What the exercise asks:
Only a single number is expected: how many lines of the data hold the word "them".

Stored records:

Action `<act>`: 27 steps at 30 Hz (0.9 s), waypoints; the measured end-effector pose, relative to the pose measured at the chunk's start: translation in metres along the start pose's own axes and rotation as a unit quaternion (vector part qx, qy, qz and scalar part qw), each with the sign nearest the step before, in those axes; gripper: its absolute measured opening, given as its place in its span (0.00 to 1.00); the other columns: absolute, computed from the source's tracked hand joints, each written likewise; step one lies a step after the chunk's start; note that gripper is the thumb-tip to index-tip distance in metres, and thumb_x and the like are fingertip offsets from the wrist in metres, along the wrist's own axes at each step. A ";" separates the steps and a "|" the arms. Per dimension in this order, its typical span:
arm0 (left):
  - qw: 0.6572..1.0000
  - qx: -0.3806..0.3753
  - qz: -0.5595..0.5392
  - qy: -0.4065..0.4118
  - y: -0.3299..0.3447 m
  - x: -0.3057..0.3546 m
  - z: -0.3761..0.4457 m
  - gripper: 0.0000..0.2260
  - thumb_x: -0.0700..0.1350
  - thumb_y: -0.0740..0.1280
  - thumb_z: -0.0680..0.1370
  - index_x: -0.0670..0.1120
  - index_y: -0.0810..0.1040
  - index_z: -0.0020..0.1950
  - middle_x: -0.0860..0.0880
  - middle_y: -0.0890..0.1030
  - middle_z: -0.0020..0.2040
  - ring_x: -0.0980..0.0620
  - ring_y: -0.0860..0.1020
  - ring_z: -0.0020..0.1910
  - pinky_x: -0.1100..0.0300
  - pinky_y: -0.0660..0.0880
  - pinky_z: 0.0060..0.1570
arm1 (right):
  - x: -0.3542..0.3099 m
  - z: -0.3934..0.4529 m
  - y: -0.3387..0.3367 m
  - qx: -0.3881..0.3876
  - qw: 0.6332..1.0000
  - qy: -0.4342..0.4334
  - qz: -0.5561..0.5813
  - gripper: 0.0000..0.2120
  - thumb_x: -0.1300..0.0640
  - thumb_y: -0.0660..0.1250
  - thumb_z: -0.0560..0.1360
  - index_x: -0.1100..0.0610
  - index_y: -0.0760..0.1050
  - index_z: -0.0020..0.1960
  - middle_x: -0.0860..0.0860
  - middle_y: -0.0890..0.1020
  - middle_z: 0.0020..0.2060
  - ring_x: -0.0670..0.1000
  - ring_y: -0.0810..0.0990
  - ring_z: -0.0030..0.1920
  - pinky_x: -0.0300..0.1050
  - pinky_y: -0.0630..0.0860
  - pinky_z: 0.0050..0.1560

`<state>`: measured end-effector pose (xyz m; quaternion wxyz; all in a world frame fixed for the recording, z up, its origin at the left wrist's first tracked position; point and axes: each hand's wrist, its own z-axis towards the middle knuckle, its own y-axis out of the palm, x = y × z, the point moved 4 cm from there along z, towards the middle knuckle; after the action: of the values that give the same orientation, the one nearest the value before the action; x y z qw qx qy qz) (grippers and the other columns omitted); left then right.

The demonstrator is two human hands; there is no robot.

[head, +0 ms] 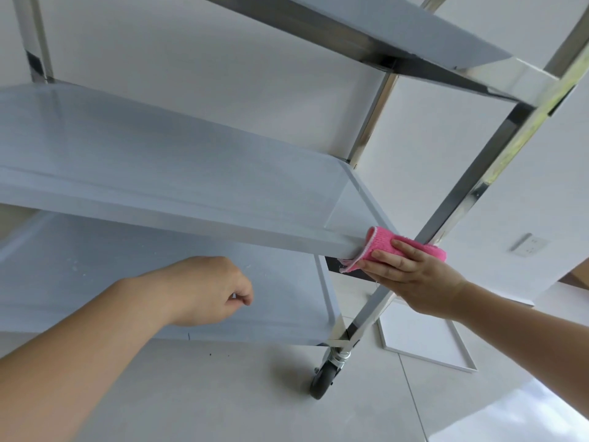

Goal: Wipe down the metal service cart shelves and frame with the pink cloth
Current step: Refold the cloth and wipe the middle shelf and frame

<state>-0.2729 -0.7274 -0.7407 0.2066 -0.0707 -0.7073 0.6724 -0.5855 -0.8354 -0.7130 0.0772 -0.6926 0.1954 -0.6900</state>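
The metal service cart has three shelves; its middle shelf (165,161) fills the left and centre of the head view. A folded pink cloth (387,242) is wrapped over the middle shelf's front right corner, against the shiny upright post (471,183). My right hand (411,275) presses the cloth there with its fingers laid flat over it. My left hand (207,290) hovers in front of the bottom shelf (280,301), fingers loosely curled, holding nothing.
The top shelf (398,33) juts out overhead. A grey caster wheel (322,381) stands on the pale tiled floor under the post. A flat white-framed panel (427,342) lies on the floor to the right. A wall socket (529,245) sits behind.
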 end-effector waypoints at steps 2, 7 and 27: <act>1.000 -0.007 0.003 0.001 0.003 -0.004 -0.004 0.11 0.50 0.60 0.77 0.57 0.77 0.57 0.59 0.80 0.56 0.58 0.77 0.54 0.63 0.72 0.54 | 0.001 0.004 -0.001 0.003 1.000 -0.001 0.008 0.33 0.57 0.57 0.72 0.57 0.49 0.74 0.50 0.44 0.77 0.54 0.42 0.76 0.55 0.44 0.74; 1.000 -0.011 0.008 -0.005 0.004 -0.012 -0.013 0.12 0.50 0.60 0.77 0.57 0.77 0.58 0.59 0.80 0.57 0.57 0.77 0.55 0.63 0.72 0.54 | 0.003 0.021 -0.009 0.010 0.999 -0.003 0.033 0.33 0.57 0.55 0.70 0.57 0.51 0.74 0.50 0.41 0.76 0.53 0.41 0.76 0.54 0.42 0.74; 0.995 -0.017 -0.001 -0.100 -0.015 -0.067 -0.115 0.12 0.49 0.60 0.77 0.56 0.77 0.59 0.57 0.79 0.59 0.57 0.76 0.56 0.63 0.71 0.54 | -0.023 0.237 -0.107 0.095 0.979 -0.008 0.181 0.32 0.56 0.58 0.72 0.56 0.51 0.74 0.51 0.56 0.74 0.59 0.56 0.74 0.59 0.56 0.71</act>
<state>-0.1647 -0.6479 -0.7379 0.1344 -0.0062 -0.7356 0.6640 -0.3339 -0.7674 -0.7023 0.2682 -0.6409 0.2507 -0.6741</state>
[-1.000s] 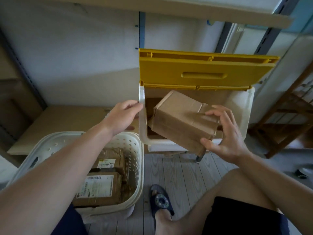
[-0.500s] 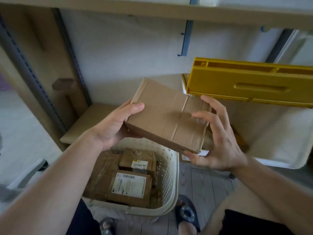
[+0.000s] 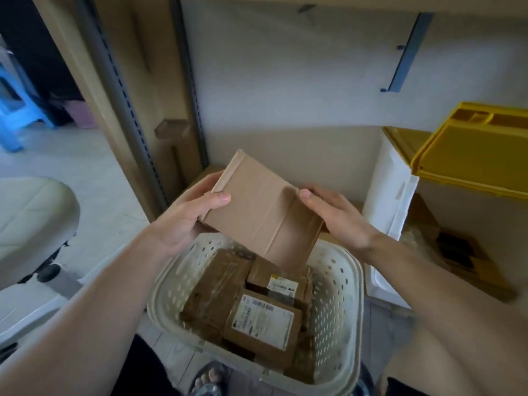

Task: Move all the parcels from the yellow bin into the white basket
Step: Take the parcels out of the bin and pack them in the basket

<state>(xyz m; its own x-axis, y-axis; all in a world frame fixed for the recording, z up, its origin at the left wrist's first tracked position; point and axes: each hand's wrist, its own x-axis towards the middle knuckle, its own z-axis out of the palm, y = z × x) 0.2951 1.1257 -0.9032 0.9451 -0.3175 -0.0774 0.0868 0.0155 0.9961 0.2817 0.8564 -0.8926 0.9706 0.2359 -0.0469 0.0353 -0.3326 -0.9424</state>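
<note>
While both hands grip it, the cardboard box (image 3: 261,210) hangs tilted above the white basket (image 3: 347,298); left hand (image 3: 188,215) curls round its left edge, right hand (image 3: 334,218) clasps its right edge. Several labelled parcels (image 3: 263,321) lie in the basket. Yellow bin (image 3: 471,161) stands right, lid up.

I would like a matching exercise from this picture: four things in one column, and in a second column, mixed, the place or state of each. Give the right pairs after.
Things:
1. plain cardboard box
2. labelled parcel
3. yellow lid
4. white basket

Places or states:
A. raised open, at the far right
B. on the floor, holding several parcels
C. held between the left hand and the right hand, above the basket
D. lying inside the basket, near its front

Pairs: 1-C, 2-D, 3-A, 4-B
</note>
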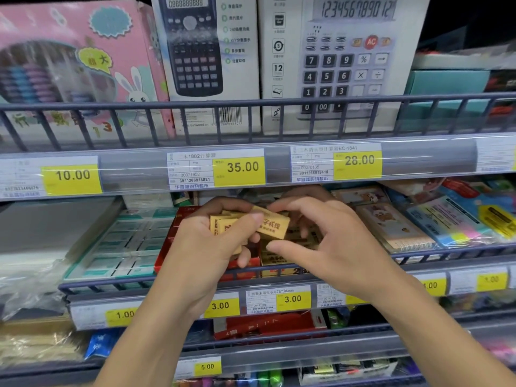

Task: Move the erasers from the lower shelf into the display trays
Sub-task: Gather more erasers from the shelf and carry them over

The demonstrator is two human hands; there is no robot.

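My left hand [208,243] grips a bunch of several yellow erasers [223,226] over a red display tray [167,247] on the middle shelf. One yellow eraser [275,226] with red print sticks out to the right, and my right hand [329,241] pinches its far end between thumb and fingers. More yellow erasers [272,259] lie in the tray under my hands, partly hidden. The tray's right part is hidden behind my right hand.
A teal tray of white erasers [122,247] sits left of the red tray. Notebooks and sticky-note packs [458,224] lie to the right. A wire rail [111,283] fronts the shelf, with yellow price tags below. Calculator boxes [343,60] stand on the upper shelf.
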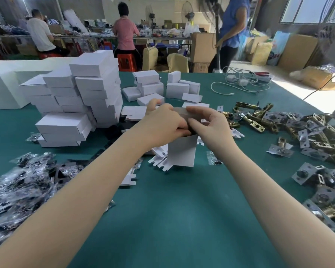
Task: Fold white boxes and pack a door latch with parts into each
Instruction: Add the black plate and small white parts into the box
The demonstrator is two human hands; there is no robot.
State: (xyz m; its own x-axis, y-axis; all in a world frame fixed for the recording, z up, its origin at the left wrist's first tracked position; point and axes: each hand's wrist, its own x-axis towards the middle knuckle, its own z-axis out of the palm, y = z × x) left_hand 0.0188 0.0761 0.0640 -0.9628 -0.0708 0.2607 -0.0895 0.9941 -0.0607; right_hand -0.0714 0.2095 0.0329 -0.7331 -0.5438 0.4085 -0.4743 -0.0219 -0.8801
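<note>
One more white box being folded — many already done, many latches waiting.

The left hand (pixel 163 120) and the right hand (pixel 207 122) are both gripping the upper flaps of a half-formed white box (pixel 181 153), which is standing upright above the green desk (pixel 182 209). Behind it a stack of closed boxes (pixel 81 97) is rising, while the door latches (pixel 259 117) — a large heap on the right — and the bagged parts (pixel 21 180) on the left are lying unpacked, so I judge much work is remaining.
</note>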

Written response:
2